From 1997 until my retirement at the end of 2007, I managed remote sensing at Anglo American, a major international mining house. Its associate – the diamond giant De Beers – has extensive interests in Botswana through the Debswana joint venture with the government. The mining and exploration threads in the books draw on experiences in this context.
I enjoy research, project work, and writing most when I’m working with other people. I’ve worked with researchers in several countries on varied projects, managed teams in the academic and business arenas, and co-authored eight novels.
I now live in Knysna on the south coast, but my mind is often in the African bush, and the rest of me follows as often as possible.
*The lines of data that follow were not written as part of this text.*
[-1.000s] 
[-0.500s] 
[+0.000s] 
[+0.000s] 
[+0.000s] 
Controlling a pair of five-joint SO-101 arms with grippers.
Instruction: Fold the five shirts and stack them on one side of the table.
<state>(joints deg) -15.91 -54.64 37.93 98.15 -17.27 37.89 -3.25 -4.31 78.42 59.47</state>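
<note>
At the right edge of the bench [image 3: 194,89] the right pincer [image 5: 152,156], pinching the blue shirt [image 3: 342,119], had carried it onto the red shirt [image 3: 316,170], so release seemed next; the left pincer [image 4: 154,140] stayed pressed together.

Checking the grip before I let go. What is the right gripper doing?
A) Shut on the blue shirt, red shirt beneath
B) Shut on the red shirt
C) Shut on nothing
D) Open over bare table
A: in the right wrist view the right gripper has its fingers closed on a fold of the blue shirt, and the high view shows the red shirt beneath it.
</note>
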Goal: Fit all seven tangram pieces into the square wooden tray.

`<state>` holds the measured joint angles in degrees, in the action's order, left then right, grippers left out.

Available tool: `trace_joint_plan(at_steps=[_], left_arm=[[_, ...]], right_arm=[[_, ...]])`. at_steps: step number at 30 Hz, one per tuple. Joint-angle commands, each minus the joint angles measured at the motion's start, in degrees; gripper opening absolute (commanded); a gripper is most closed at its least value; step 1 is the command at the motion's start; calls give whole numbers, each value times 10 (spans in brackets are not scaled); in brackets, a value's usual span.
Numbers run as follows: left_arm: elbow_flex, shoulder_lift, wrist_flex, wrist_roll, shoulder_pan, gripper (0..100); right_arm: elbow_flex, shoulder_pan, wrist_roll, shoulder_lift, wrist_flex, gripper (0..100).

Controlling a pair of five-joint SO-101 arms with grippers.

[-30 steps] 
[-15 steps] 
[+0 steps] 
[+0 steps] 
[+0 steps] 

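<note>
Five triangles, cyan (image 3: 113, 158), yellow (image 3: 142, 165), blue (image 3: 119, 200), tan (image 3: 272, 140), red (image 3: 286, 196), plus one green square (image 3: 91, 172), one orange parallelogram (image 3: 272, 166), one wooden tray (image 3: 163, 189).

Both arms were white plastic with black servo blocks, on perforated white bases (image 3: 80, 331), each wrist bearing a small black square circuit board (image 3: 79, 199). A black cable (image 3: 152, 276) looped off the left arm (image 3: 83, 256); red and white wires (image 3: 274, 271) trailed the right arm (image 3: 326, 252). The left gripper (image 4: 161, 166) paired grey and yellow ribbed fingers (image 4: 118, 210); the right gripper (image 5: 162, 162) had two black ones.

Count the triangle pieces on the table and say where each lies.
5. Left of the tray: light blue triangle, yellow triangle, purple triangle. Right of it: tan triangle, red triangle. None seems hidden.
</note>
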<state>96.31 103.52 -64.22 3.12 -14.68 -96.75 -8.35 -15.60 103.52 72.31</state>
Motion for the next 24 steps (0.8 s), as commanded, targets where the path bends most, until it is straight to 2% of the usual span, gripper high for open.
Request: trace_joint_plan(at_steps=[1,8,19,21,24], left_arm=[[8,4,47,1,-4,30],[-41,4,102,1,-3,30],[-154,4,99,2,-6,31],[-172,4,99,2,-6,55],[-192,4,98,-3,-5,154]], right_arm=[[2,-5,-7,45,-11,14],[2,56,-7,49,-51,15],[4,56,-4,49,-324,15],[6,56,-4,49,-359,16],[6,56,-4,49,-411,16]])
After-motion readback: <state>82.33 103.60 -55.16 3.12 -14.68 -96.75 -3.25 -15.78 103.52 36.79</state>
I was born in Johannesburg where I did all my schooling up to and including an undergraduate degree (in Statistics). My undergraduate time was checkered, taking twice as long as usual, mainly due to participation in a variety of sports (cricket, rugby, and field hockey) and involvement in the anti-apartheid movement.
In 1971, I went to the University of Illinois Urbana-Champaign where I received a PhD in Educational Psychology. For the most part, I was always a professor with an interest in how computers can facilitate teaching and learning. I’ve co-authored three editions of a widely-used book, Multimedia for Learning: Methods and Development (Allyn and Bacon).
Before retiring in 2003, I was as Director of Learning Strategies at Capella University – which delivers courses entirely through the World Wide Web. When I joined, Capella had about 50 learners. When I left seven years later, it had over 8,000. Today it is about 40,000.
I hold a variety of pilot’s licenses and have a strong interest in aviation safety. I’ve lectured frequently on the topic; have co-authored one book on the subject published by Jeppesen Sandersen (Human Factors for General Aviation) and three others without attribution for Transport Canada.
I split my time between Minneapolis, Denmark, and Cape Town. In my leisure, I golf, bike, play tennis, and hike. On dark and stormy nights I play with my collection of stamps from German South West Africa/South West Africa/Namibia.